_Task goal:_
Once you find the line with "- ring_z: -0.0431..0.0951" in the data that follows, repeat it and every line after it exactly, through the line with "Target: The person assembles".
*** Block opens ***
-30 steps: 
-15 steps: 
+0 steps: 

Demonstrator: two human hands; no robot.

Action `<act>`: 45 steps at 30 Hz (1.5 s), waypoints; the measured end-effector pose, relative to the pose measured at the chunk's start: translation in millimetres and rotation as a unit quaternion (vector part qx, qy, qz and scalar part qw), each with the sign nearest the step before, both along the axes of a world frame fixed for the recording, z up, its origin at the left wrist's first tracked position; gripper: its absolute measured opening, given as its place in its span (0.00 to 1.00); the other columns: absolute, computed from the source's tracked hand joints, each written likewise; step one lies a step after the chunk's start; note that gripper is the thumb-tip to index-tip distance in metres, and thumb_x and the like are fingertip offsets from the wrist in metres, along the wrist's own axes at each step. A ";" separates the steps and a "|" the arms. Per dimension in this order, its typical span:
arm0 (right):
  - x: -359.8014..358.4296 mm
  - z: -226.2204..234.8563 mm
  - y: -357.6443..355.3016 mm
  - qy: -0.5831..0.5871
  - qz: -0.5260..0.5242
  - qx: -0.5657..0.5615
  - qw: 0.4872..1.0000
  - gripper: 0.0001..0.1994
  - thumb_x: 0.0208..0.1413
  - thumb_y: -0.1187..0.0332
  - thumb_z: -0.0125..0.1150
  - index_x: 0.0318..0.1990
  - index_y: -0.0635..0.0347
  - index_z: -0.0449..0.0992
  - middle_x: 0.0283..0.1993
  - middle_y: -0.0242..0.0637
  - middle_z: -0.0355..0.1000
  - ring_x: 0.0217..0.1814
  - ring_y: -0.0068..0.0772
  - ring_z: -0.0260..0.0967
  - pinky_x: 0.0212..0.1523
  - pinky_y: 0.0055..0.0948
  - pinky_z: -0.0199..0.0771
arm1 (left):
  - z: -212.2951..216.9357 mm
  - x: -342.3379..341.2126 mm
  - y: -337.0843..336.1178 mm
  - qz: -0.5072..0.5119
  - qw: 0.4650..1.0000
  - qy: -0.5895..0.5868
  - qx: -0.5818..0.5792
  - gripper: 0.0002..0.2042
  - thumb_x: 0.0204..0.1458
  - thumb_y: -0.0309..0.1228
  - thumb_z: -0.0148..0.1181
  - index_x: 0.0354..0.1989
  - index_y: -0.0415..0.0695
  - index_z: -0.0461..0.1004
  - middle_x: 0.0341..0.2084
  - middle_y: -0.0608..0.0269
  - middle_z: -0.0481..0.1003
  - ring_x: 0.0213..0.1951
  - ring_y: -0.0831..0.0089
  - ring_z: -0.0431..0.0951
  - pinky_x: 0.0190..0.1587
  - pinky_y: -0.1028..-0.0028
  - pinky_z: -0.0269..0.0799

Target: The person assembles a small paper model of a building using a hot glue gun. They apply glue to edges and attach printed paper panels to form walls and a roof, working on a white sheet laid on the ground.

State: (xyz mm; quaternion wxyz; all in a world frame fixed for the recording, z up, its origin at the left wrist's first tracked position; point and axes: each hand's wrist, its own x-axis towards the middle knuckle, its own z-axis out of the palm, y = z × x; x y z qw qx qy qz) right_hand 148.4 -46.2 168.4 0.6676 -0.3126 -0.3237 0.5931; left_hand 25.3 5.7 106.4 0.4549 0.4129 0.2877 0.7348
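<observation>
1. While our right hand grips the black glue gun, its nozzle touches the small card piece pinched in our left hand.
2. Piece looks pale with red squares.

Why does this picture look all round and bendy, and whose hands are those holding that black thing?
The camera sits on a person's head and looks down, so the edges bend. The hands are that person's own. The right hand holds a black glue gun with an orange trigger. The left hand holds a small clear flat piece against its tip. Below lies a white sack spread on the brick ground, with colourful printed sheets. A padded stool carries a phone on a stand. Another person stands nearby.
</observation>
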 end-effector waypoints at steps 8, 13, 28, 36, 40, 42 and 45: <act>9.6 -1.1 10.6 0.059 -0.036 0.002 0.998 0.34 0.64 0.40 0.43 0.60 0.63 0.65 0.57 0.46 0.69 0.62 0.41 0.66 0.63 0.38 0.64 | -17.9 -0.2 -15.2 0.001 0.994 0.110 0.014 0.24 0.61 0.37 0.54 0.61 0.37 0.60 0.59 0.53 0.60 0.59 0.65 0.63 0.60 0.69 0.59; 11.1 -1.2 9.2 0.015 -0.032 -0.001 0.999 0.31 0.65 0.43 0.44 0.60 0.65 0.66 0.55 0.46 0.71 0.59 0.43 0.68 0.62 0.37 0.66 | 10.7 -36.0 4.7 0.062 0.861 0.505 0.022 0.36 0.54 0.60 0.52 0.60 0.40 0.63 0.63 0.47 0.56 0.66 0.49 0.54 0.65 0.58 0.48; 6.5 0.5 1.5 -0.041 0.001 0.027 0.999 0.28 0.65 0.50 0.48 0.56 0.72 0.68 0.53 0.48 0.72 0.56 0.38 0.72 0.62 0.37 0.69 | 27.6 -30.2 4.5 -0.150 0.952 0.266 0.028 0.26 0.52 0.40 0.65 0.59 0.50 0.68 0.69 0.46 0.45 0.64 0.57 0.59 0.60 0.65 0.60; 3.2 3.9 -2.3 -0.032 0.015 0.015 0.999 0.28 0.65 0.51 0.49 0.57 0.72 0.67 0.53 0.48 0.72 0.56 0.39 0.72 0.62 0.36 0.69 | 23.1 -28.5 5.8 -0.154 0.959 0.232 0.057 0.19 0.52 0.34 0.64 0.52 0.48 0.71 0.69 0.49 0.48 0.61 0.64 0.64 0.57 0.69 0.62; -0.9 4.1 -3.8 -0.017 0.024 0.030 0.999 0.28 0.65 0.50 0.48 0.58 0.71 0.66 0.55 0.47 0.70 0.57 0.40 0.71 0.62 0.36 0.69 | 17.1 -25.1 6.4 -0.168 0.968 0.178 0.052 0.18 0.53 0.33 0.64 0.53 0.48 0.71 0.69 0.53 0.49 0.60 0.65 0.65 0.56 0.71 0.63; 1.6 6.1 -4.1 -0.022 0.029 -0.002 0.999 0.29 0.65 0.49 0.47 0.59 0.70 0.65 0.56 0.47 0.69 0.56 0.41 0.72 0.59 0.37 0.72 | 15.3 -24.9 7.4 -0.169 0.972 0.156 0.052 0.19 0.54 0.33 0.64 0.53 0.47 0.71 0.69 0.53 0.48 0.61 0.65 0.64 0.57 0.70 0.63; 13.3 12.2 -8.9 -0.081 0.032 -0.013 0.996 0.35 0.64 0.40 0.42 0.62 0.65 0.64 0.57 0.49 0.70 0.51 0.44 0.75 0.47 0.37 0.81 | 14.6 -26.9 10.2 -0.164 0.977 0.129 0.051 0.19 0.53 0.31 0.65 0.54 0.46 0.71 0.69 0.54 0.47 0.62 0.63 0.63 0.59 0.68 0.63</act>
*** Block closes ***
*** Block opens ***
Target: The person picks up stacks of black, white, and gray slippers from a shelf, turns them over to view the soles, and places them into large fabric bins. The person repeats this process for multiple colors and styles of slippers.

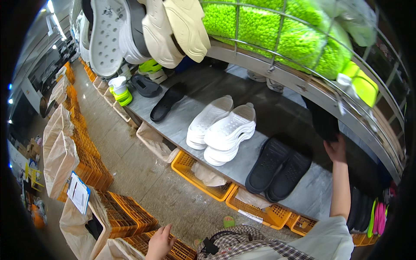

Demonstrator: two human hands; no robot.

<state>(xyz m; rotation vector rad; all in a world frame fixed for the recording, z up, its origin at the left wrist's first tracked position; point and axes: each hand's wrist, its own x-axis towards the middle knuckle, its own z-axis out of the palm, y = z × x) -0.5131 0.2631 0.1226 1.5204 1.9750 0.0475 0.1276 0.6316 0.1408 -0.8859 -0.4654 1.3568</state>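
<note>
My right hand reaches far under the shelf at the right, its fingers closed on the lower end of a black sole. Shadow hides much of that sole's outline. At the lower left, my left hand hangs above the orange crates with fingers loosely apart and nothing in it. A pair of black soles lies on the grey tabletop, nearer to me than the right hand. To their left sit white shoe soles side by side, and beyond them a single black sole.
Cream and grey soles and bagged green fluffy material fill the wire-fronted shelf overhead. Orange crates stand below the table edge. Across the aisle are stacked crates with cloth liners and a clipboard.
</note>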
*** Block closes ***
_Exercise result:_
  - ring_z: -0.0431..0.0951
  - pinky_x: 0.0190..0.1587
  - pinky_y: -0.1028..-0.0028
  - pinky_z: -0.0269..0.0799

Target: The person assembles a small paper model of a building using a hot glue gun. They apply glue to edges and attach printed paper panels to form walls and a roof, working on a white sheet laid on the ground.

With this, the exercise is done.